I am struggling with finding the right words to articulate what I’m feeling, yet I feel it is necessary for me to speak. This is not the first time our country has faced a Charlottesville/Ferguson/Baltimore/Anywhere. It will not be the last, and it pains me to say this but it’s true. Not enough of us are willing to understand the emotional work that is needed. To this day the work for building a better community has been completely unbalanced by the oppressed and the oppressor.

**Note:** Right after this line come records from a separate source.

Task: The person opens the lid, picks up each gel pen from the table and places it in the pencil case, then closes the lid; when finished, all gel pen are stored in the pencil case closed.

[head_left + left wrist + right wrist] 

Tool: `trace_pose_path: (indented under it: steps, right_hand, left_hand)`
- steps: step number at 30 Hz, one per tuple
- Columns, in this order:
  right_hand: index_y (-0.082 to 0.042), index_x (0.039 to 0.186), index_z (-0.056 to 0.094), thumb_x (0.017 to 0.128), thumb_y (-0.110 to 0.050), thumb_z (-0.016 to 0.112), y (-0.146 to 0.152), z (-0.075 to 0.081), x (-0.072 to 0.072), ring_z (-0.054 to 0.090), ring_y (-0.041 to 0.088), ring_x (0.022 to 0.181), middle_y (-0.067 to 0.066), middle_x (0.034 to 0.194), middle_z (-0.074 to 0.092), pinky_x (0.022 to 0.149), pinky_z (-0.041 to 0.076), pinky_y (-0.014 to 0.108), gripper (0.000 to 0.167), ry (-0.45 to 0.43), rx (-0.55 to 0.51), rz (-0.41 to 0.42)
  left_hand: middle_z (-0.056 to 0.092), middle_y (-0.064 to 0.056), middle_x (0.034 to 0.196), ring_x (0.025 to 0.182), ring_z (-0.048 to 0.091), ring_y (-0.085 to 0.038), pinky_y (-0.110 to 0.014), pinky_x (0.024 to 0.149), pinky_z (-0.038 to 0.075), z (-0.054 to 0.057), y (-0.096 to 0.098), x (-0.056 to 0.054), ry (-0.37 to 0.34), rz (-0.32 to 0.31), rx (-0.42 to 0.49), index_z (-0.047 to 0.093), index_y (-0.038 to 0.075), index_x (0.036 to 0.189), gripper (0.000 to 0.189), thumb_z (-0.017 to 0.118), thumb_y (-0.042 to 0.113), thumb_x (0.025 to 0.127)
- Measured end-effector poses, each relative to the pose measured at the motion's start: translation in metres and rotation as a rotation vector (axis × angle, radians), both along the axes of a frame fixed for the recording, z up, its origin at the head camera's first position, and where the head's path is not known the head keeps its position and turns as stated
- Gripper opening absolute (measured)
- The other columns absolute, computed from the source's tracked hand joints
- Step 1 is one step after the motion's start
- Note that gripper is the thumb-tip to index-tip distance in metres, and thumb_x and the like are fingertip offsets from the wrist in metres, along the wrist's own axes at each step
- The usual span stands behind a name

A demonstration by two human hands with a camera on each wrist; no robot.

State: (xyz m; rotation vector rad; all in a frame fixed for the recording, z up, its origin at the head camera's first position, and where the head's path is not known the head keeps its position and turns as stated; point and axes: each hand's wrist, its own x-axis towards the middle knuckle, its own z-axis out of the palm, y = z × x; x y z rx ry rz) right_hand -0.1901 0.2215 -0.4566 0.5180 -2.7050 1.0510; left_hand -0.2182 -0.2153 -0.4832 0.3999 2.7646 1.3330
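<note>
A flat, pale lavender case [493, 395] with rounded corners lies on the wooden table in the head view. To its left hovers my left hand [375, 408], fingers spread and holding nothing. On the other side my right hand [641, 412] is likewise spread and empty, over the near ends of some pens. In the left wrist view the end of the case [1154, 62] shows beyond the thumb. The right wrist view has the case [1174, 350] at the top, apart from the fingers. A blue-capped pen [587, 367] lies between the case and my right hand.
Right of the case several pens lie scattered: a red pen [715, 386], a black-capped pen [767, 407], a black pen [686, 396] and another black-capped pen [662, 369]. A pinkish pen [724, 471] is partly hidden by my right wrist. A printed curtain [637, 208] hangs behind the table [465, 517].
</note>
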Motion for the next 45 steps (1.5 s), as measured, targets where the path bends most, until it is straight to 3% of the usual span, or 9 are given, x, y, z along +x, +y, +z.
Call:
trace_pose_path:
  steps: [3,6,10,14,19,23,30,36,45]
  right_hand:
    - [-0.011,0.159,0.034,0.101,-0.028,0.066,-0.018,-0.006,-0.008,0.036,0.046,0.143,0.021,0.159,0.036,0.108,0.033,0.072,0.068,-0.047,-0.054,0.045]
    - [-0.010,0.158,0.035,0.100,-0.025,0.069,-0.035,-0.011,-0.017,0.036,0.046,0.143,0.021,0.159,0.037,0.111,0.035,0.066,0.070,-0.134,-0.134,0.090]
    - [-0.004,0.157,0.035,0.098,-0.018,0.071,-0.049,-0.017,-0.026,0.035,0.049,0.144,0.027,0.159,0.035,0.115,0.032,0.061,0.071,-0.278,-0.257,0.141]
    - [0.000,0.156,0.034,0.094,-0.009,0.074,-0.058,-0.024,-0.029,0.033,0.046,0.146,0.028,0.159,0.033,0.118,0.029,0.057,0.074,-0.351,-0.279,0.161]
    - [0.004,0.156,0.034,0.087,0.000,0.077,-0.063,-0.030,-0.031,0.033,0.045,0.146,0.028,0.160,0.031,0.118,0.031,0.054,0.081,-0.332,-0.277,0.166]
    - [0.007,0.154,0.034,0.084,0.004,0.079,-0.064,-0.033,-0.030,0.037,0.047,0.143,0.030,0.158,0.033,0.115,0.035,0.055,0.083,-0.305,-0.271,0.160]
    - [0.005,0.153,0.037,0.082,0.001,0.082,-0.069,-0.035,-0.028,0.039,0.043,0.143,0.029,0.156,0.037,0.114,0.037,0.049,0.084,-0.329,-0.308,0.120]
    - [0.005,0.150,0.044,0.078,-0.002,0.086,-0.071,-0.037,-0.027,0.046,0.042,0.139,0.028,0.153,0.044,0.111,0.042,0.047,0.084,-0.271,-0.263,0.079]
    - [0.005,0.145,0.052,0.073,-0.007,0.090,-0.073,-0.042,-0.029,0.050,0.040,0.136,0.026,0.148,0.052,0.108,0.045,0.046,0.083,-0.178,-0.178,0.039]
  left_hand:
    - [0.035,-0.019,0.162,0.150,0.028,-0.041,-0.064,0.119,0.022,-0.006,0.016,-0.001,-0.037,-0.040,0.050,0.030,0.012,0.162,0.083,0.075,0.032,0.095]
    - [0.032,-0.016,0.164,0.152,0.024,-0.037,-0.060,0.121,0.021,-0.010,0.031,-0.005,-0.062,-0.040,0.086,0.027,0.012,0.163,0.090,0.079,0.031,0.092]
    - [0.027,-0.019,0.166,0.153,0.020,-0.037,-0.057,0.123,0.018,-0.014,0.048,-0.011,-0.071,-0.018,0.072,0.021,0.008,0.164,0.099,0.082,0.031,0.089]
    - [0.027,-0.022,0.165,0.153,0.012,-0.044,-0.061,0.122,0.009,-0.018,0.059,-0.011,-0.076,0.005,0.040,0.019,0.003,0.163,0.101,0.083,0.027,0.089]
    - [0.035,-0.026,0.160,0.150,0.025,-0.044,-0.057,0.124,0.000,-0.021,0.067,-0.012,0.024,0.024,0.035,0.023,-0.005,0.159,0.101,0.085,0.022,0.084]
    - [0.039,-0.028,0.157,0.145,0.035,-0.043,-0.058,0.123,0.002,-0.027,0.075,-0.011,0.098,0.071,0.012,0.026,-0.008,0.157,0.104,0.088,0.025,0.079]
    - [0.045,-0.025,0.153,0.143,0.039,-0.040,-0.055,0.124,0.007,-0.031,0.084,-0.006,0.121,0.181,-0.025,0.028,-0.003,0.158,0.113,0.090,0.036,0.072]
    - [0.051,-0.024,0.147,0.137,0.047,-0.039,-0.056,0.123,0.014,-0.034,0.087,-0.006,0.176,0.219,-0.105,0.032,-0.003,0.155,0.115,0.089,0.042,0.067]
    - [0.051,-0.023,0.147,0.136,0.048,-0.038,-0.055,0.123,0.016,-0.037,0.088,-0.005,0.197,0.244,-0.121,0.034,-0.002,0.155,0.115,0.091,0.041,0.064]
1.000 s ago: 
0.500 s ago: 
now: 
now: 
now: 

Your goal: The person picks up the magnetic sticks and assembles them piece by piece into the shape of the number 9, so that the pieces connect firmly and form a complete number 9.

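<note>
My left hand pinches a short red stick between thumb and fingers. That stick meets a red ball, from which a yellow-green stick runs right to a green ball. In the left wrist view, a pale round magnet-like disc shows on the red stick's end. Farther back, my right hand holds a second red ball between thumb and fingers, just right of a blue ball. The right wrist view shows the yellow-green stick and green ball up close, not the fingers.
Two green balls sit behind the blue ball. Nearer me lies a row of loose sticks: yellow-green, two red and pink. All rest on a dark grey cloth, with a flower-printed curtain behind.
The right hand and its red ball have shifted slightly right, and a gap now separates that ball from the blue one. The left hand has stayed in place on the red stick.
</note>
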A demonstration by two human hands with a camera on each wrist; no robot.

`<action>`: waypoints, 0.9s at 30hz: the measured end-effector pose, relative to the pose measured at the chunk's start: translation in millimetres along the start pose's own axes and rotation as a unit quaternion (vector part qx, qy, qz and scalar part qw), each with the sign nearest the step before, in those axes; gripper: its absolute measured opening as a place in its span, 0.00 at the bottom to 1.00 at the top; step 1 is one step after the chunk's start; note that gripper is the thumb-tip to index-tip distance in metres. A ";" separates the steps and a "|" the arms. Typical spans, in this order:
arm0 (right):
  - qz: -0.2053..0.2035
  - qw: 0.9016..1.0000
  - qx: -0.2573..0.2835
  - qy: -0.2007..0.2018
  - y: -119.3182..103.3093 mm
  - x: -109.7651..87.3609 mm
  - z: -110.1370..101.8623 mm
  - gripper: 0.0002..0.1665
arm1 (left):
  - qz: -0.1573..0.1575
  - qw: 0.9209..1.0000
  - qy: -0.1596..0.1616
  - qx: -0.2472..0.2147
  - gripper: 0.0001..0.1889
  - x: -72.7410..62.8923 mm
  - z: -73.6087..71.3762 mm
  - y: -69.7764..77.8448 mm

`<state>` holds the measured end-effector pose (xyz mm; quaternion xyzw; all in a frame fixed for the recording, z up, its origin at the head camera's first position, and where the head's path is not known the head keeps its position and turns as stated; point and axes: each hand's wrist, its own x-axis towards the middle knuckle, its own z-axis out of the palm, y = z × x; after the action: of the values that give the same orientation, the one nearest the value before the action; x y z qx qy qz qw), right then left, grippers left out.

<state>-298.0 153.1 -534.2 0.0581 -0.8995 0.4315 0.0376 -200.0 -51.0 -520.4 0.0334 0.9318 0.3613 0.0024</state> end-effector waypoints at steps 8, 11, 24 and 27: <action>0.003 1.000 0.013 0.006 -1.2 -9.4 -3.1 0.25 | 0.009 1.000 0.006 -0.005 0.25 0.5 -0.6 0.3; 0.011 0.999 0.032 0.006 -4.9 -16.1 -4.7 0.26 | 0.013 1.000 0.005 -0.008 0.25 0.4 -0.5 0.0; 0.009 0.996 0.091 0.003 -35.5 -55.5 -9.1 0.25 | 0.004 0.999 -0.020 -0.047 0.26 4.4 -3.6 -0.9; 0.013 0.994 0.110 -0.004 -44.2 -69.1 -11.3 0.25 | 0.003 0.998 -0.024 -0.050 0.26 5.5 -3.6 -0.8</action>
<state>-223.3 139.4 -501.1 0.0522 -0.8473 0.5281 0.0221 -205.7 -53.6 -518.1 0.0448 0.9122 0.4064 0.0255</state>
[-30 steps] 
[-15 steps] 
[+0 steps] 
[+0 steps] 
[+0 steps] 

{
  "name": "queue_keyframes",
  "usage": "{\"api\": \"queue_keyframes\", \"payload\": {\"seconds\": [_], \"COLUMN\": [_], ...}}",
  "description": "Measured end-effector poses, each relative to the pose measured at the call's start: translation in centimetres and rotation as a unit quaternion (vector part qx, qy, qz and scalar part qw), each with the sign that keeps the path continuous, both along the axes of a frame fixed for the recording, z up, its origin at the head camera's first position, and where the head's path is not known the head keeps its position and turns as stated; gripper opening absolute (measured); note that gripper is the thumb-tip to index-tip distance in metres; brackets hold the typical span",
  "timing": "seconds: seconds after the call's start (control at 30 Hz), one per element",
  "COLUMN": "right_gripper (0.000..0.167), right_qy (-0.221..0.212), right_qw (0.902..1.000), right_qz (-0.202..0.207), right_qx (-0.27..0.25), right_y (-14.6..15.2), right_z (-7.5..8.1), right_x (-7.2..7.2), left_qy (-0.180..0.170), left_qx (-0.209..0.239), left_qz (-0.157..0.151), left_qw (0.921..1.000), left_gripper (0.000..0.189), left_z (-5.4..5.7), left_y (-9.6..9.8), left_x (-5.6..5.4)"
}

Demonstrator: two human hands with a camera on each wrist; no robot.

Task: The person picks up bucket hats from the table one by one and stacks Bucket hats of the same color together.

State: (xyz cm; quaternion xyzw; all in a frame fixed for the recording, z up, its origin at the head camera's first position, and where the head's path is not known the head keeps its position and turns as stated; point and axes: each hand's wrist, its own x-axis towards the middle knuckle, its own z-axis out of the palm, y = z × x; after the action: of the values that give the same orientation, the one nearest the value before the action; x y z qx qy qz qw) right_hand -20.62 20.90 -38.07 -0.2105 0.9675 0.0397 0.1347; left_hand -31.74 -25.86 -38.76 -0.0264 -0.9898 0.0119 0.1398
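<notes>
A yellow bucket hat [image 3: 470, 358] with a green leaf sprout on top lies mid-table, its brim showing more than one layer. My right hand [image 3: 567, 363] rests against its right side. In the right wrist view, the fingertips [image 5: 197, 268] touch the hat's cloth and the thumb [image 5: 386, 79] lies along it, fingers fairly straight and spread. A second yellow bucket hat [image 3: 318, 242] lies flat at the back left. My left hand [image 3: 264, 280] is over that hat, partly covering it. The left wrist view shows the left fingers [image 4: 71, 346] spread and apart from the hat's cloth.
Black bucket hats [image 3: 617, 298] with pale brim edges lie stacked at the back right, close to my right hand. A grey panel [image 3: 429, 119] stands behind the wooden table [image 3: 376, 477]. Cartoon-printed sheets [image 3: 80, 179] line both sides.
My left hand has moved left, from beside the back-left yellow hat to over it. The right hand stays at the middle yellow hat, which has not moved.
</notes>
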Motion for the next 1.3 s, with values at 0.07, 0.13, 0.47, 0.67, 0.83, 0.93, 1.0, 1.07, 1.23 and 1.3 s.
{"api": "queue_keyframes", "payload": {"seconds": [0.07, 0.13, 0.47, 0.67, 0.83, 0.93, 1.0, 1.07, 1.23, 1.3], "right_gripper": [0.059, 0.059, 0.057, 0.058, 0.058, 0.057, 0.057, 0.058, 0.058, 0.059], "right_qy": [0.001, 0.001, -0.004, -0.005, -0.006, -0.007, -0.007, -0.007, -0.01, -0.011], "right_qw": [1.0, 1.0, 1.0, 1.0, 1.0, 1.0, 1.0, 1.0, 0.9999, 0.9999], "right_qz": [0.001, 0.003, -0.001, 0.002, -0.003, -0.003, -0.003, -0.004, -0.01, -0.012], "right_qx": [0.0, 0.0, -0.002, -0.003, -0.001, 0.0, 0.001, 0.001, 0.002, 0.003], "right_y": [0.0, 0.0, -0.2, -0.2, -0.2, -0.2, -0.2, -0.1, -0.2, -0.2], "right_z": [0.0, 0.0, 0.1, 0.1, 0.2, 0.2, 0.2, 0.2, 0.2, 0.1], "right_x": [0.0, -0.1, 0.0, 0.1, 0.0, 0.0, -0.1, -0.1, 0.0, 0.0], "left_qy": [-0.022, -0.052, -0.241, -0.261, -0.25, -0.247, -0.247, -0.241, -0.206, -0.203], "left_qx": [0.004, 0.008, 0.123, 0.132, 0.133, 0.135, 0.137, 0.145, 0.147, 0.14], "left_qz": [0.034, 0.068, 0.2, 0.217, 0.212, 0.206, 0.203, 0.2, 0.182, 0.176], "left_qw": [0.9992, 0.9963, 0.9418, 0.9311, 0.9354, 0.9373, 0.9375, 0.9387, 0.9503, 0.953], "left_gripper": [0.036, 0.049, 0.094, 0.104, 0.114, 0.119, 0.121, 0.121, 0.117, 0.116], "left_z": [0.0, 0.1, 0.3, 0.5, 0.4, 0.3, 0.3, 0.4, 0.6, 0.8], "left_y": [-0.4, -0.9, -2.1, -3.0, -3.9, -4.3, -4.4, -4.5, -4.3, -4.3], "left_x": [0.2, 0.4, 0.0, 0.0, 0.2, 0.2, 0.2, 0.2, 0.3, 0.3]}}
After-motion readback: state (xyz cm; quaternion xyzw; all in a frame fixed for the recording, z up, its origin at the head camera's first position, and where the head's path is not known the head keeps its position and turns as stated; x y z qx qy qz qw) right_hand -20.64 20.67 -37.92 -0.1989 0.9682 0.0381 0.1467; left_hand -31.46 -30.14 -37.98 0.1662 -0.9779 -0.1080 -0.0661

Make no mistake, I am making a them and us distinction here. There is no way to sugar coat it: my blackness and someone else’s whiteness are in no way the same experience.And it is not because we are unequal, we are equals and have always been, but our perceptions and responsibilities have never been in complete alignment. The complexities in how people of color have had to engage with the tragedies that occurred this past weekend and the following reactions are the reasons why many of us remain silent. It is the reason why many of us, though greatly troubled, enraged and distraught, choose to focus on other things in our life – we are tired of being sensitive, tired of being asked on how we feel, and tired of trying to teach you why you should care. Many decide to reserve our energies. Here is why: You don’t care the way you should until one of your own dies.
That. Kills me. Every time.
And the worst part of it, is that we know you are more than capable of sharing our burden of care. We see it when you fight for animals or the earth or whatever. But when it comes to us dying… “It’s sad”, “It’s a shame and terrible”, “Shame on you.” That is not enough, it will never be enough and I shouldn’t have to tell you.
Reflect on the headline photo; does it not explain to you the work we do above and beyond? Does it not show you how we don’t even allow ourselves to feel exactly the way we want to? It is because can’t, we choose to be our best to teach you what real love and duty to all looks like. Now, look at it again. Yeah, I know it was from another event. Sorry, we didn’t find the other black officers who were doing the same job he did and still does.
What I would like for you all to do is to simply do what I and so many people of color do:Live a life that is in the concern and care for others.Click To Tweet
Reliance on our resilience is no longer an option for you. Reliance on others to do the work you know you can do yourself is inexcusable. If you want this country to become a loving and safer nation for all get up and do something. We are already doing everything we can, and we’re tired of your empty words.